[Recorded data]

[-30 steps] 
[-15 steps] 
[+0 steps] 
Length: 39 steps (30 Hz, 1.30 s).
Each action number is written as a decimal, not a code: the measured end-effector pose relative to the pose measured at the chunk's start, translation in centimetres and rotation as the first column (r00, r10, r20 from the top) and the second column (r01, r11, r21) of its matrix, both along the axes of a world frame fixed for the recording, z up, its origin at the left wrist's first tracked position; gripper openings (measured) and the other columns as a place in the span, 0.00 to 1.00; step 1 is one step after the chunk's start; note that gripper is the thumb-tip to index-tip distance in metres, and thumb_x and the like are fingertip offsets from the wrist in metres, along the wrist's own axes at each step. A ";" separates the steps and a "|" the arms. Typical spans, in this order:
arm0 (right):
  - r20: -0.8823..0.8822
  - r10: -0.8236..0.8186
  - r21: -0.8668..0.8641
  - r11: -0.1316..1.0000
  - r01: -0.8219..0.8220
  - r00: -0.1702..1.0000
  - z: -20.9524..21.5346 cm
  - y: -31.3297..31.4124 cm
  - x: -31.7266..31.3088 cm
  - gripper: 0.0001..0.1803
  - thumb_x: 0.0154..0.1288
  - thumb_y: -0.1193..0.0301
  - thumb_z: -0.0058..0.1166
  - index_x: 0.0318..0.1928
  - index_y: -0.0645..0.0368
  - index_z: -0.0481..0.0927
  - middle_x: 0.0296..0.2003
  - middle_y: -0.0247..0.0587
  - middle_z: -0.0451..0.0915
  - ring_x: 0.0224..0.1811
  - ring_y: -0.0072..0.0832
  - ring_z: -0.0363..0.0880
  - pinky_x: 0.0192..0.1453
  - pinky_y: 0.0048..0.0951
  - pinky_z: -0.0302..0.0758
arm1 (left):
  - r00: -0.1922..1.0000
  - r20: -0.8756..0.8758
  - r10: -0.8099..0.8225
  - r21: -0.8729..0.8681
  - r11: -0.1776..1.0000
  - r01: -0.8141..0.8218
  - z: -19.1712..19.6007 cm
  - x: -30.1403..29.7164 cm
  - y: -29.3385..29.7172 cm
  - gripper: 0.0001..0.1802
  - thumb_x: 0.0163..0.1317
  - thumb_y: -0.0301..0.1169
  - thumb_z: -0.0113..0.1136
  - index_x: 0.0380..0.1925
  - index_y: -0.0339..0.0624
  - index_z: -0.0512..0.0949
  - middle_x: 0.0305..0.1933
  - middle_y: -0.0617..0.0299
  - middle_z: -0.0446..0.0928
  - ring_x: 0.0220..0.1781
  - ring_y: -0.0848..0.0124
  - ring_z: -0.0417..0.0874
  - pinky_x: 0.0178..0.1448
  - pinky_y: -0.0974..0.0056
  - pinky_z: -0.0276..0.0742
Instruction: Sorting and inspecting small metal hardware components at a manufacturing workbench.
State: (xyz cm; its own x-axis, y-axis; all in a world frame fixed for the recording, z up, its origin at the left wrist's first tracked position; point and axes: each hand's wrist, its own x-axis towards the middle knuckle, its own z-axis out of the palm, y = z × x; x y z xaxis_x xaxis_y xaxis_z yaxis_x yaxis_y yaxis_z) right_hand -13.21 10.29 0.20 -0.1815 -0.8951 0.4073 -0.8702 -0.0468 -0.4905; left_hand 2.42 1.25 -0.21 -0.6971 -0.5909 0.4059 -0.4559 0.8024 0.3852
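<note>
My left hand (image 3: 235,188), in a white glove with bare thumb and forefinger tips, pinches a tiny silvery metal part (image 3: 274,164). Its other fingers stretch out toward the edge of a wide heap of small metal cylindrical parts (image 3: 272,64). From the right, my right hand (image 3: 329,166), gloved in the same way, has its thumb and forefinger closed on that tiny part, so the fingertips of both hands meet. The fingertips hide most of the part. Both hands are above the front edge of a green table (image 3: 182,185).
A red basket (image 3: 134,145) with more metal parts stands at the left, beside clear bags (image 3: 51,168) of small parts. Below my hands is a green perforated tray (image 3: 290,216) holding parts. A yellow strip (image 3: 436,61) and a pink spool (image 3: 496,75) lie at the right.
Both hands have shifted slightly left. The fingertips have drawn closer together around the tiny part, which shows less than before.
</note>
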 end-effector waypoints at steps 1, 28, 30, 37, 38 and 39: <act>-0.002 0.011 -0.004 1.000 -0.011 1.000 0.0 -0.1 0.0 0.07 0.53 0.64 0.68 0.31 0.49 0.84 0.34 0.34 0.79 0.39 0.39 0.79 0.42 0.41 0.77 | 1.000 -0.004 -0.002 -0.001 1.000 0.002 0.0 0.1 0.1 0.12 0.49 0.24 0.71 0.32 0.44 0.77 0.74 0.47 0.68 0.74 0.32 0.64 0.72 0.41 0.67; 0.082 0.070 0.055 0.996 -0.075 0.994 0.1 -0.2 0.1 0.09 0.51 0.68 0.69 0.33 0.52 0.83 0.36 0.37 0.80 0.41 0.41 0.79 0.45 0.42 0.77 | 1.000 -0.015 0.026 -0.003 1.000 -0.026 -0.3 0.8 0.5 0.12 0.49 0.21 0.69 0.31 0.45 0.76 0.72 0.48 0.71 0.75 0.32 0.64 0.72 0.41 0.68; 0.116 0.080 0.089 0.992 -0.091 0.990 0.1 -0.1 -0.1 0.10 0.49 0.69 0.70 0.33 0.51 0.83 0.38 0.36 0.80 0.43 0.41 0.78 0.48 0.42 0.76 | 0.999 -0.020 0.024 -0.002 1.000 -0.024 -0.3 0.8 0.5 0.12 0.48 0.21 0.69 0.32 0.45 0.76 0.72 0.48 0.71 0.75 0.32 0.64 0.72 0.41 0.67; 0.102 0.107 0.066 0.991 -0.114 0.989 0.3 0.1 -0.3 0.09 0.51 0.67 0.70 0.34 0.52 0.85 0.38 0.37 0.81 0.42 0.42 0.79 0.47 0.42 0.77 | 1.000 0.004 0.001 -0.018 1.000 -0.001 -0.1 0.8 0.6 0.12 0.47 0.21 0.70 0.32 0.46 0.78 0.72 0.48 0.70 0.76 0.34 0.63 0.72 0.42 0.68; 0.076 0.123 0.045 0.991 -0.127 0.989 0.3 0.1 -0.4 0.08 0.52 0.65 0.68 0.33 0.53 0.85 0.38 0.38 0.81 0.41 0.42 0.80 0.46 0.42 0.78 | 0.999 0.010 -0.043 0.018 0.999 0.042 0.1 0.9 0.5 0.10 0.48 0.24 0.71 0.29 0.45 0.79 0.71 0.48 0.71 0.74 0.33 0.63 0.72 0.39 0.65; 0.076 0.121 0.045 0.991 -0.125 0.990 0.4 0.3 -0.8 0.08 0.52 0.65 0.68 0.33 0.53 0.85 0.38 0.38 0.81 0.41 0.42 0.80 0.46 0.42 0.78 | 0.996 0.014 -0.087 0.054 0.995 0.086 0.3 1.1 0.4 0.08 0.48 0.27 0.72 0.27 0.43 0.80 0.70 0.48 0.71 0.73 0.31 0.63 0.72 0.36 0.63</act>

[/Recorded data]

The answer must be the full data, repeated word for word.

Worked solution:
[-30 steps] 
[-15 steps] 
[+0 steps] 
Length: 39 steps (30 Hz, 1.30 s).
Each action number is written as a decimal, not a code: the measured end-effector pose relative to the pose measured at the chunk's start, translation in centimetres and rotation as the first column (r00, r10, r20 from the top) and the second column (r01, r11, r21) of its matrix, both along the axes of a world frame fixed for the recording, z up, its origin at the left wrist's first tracked position; gripper openings (measured) and the other columns as a place in the span, 0.00 to 1.00; step 1 is one step after the chunk's start; note that gripper is the thumb-tip to index-tip distance in metres, and thumb_x and the like are fingertip offsets from the wrist in metres, along the wrist's own axes at each step. A ";" separates the steps and a "|" the arms. Typical spans, in this order:
arm0 (right):
  - r20: -0.8823..0.8822
  - r10: -0.8236..0.8186
  - r21: -0.8668..0.8641
  - r11: -0.1316..1.0000
  - r01: -0.8219..0.8220
  - r00: -0.1702..1.0000
  - z: -20.9524..21.5346 cm
  - y: -31.3297..31.4124 cm
  - x: -31.7266..31.3088 cm
  - gripper: 0.0001..0.1803
  - thumb_x: 0.0154..0.1288
  - thumb_y: -0.1193..0.0301
  - thumb_z: -0.0058..0.1166
  - index_x: 0.0318..0.1928
  - index_y: -0.0645..0.0368
  - index_z: -0.0481..0.0927
  - middle_x: 0.0296..0.2003
  - middle_y: -0.0247..0.0587
  - middle_z: -0.0451..0.0915
  - ring_x: 0.0224..0.1811
  - ring_y: -0.0072..0.0832
  - ring_z: -0.0363..0.0880
  - pinky_x: 0.0192..0.1453
  - pinky_y: 0.0048..0.0951
  - pinky_z: -0.0302..0.0758
arm1 (left):
  - r00: -0.1922..1.0000
  - r20: -0.8756..0.8758
  - r10: -0.8099..0.8225
  - r21: -0.8729..0.8681
  - r11: -0.1776..1.0000
  - r01: -0.8141..0.8218
  - z: -19.1712..19.6007 cm
  - x: -30.1403..29.7164 cm
  - y: -29.3385..29.7172 cm
  - gripper: 0.0001..0.1802
  - thumb_x: 0.0163..0.1317
  - thumb_y: -0.0301..0.1169
  - thumb_z: -0.0113..0.1136
  - index_x: 0.0380..0.1925
  - index_y: -0.0339..0.0624
  - index_z: -0.0512..0.0949
  - middle_x: 0.0305..0.1933
  - middle_y: -0.0617..0.0299
  - middle_z: -0.0446..0.0928
  - ring_x: 0.0220..0.1781
  - ring_y: -0.0848..0.0124
  - ring_z: -0.0417..0.0874
  - pinky_x: 0.0178..0.1448
  - pinky_y: -0.0974..0.0056
  - pinky_z: -0.0276..0.0742
Instruction: Sorting and inspecting small metal hardware components at a manufacturing workbench.
State: (xyz cm; its own x-axis, y-axis; all in a world frame fixed for the recording, z up, its origin at the left wrist's first tracked position; point and axes: each hand's wrist, its own x-axis towards the middle knuckle, its own z-axis out of the palm, y = z × x; x y z xaxis_x xaxis_y xaxis_z yaxis_x yaxis_y yaxis_z) right_hand -13.21 10.29 0.20 -0.1815 -0.8951 0.4073 -0.8702 -0.0468 -0.4905; left_hand 2.42 1.25 -0.21 -0.6971 -0.5909 0.4059 -0.4559 0.8024 0.3852
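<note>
My left hand (image 3: 235,188), in a white glove with bare thumb and forefinger tips, pinches a tiny silvery metal part (image 3: 274,164). Its other fingers stretch out toward the edge of a wide heap of small metal cylindrical parts (image 3: 272,64). From the right, my right hand (image 3: 329,166), gloved in the same way, has its thumb and forefinger closed on that tiny part, so the fingertips of both hands meet. The fingertips hide most of the part. Both hands are above the front edge of a green table (image 3: 182,185).
A red basket (image 3: 134,145) with more metal parts stands at the left, beside clear bags (image 3: 51,168) of small parts. Below my hands is a green perforated tray (image 3: 290,216) holding parts. A yellow strip (image 3: 436,61) and a pink spool (image 3: 496,75) lie at the right.
Both hands have shifted slightly left. The fingertips have drawn closer together around the tiny part, which shows less than before.
</note>
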 end-effector waypoints at steps 1, 28, 30, 37, 38 and 39: <act>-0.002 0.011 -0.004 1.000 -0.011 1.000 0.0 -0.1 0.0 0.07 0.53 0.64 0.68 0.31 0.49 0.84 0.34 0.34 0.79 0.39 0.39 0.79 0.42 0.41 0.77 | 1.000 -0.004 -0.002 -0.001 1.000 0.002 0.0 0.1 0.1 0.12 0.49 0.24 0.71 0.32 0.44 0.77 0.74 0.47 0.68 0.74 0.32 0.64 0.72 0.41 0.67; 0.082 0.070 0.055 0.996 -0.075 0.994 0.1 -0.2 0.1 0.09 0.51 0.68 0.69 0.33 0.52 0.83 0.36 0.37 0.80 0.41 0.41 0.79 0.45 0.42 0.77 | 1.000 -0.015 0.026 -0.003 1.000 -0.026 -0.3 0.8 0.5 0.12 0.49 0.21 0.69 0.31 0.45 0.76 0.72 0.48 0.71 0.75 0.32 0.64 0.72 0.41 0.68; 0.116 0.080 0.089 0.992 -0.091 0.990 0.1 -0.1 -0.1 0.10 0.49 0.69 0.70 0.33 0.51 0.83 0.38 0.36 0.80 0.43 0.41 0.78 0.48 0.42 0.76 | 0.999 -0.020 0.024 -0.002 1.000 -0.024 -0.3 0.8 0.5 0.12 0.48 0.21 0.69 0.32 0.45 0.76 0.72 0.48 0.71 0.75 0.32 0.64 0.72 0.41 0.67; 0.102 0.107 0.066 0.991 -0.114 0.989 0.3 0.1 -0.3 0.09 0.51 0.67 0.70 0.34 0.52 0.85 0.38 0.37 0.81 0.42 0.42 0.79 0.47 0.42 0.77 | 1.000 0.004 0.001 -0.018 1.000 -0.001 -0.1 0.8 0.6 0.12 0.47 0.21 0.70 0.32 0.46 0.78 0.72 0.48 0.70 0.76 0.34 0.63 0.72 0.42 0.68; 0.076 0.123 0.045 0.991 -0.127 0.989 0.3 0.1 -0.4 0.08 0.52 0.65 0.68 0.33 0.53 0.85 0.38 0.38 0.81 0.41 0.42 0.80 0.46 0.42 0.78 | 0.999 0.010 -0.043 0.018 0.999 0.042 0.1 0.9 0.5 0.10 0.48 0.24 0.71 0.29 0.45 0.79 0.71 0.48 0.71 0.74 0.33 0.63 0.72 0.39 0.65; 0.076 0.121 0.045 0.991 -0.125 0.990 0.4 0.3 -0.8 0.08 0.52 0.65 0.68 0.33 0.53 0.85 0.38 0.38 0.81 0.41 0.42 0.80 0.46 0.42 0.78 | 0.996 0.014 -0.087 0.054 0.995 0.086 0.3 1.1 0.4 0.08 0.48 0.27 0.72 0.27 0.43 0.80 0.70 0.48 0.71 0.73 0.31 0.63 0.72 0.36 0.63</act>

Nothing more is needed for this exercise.